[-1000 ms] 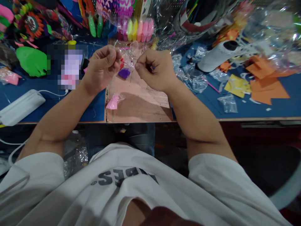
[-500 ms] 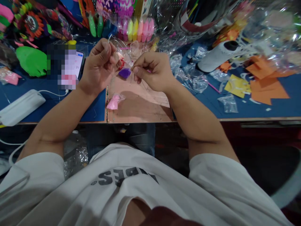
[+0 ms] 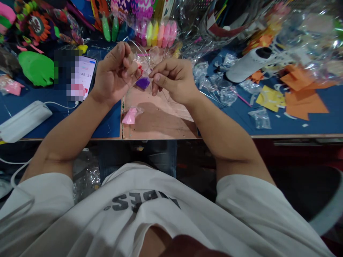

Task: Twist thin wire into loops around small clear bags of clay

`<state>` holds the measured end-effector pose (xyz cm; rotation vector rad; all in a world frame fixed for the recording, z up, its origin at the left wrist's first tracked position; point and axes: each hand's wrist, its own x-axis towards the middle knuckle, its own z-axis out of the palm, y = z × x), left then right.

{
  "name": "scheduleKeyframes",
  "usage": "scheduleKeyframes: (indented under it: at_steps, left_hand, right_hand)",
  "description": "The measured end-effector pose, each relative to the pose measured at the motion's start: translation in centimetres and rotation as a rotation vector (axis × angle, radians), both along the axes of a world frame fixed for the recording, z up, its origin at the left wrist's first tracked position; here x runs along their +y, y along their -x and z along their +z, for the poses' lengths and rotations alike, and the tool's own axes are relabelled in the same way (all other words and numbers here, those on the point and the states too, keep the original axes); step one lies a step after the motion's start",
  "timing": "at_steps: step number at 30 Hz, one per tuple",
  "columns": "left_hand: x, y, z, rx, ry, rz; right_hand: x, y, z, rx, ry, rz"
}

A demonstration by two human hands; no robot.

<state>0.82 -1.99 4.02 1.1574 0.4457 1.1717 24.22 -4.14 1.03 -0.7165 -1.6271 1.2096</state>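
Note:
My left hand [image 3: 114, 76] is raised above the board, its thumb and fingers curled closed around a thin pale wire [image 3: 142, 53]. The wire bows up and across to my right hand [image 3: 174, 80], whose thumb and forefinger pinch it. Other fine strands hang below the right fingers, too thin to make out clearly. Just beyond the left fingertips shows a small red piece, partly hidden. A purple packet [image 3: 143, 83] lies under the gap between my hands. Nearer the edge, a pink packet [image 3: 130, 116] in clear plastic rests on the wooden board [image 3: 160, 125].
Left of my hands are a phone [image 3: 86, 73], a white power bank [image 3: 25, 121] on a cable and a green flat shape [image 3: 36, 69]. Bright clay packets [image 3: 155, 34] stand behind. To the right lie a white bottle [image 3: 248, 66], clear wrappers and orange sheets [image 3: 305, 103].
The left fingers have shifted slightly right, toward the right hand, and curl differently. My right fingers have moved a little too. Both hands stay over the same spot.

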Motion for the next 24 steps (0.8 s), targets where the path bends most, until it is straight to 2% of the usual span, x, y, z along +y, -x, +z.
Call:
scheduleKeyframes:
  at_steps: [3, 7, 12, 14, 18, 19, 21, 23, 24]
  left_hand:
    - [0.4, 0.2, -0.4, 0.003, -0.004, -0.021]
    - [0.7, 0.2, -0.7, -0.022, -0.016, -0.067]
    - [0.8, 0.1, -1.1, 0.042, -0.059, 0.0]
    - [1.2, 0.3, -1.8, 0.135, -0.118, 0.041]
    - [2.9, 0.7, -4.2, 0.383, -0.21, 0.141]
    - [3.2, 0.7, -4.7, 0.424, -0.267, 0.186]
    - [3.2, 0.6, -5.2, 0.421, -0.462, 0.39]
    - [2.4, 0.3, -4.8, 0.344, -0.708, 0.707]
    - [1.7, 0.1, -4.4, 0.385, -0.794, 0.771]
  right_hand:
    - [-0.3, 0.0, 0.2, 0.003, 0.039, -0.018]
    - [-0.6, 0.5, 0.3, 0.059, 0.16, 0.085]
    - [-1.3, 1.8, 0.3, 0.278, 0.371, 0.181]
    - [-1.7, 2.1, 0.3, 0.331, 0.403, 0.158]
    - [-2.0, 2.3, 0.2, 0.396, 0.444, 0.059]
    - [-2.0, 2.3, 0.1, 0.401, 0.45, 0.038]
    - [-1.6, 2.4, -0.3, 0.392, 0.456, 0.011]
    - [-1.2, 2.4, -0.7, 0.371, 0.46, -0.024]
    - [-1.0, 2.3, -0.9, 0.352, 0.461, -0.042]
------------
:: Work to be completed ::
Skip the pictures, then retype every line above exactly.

:: Completed exercise ::
[-1000 ms] 
[-500 ms] 
[+0 ms] 

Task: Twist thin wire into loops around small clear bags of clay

`<state>` holds the measured end-effector pose (xyz cm; rotation vector rad; all in a world frame fixed for the recording, z up, its origin at the left wrist's first tracked position; point and axes: each hand's wrist, its own x-axis towards the middle knuckle, its own z-axis out of the palm, y = z × x), left then right.

{
  "name": "scheduleKeyframes",
  "usage": "scheduleKeyframes: (indented under it: at_steps, left_hand, right_hand)",
  "description": "The measured end-effector pose, each relative to the pose measured at the motion's start: translation in centimetres and rotation as a rotation vector (axis × angle, radians), both along the axes of a world frame fixed for the recording, z up, its origin at the left wrist's first tracked position; here x runs along their +y, y along their -x and z along their +z, for the poses' lengths and rotations alike, and the tool's own axes are relabelled in the same way (all other words and numbers here, those on the point and the states too, keep the original axes); step one lies a step after the motion's start",
  "timing": "at_steps: step number at 30 Hz, one per tuple",
  "columns": "left_hand: x, y, z, rx, ry, rz; right_hand: x, y, z, rx, ry, rz"
}

A demonstration by two human hands; no robot.

<state>0.82 -1.99 4.02 1.1574 0.4457 1.1717 24.22 -4.14 1.03 -0.7165 -1.6271 1.2096</state>
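Note:
My left hand [image 3: 114, 76] is raised above the board, its thumb and fingers curled closed around a thin pale wire [image 3: 142, 53]. The wire bows up and across to my right hand [image 3: 174, 80], whose thumb and forefinger pinch it. Other fine strands hang below the right fingers, too thin to make out clearly. Just beyond the left fingertips shows a small red piece, partly hidden. A purple packet [image 3: 143, 83] lies under the gap between my hands. Nearer the edge, a pink packet [image 3: 130, 116] in clear plastic rests on the wooden board [image 3: 160, 125].
Left of my hands are a phone [image 3: 86, 73], a white power bank [image 3: 25, 121] on a cable and a green flat shape [image 3: 36, 69]. Bright clay packets [image 3: 155, 34] stand behind. To the right lie a white bottle [image 3: 248, 66], clear wrappers and orange sheets [image 3: 305, 103].
The left fingers have shifted slightly right, toward the right hand, and curl differently. My right fingers have moved a little too. Both hands stay over the same spot.
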
Motion for the next 24 steps (0.8 s), targets where the path bends most, until it is straight to 2% of the usual span, x, y, z along +y, -x, +z.
Call:
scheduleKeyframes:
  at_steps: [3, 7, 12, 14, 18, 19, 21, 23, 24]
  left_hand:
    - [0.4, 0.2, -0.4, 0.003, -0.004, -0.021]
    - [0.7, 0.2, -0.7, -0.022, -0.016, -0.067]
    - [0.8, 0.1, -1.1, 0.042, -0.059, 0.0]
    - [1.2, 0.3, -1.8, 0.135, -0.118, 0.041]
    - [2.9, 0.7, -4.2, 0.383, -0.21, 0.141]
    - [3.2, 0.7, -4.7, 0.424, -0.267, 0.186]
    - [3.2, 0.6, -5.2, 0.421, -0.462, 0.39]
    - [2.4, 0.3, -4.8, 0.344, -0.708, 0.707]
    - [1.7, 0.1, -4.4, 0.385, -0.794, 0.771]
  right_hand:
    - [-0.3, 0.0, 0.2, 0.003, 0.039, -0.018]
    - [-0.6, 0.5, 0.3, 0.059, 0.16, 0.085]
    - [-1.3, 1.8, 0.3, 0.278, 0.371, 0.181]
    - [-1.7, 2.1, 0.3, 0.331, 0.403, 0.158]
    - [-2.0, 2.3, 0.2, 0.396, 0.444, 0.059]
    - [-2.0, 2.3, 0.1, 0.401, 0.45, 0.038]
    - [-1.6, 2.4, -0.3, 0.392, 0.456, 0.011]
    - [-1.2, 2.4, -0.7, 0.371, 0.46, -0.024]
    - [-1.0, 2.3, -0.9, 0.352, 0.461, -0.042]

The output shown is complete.